A ascensão de Hitler é marcada por uma vontade coletiva longamente reprimida e mantida sob recalque pela política internacional. A humilhação da perda da I Grande Guerra e a provação que o povo foi submetido pela dívida de guerra e juros da dívida interna, a falência dos projetos social e econômico, ansiava pelo messias libertador. Foram estas forças coletivas que o elegeram, dentre os fracos, oprimidos e neuróticos, aquele que se dispunha a ser o seu instrumento. E é esta a finalidade de todo líder carismático: promover a catarse, encontrando o bode expiatório mais adequado (o comunismo internacional, tido então como a fachada do "projeto judaico" para desestabilizar a Europa e dominá-la economicamente) para descarregar todas as energias hostis longamente represadas, para depois desaparecer, pois, sua finalidade é apenas esta.
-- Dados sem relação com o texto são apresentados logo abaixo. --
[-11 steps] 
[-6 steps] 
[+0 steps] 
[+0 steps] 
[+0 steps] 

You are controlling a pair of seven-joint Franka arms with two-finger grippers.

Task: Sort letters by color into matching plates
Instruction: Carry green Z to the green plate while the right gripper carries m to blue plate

O mais interessante é que esta paranóia persiste desde a época dos templários e dela alimentam-se os nacionalismos e fundamentalismos desde então. Parece ser ela que impulsiona o motor do Eterno Retorno. Mudam-se apenas os discursos e os bodes expiatórios.

Referências:

  • Binion, R. Hitler Among the Germans. Northern Ilinois Univ. Press, Ilinois, 1984.
  • Eco, H. Seis Passeios Pelos Bosques da Ficção. Companhia das Letras, São Paulo, cap. 6, 1994.
  • Weiss, E. Le Témoin Oculaire. Alinéa, Aix, 1988.
  • Wilder, S. À Propos de l'Antisémitism et du Charism de Hitler. Dire (Montpellier), #9, 1990.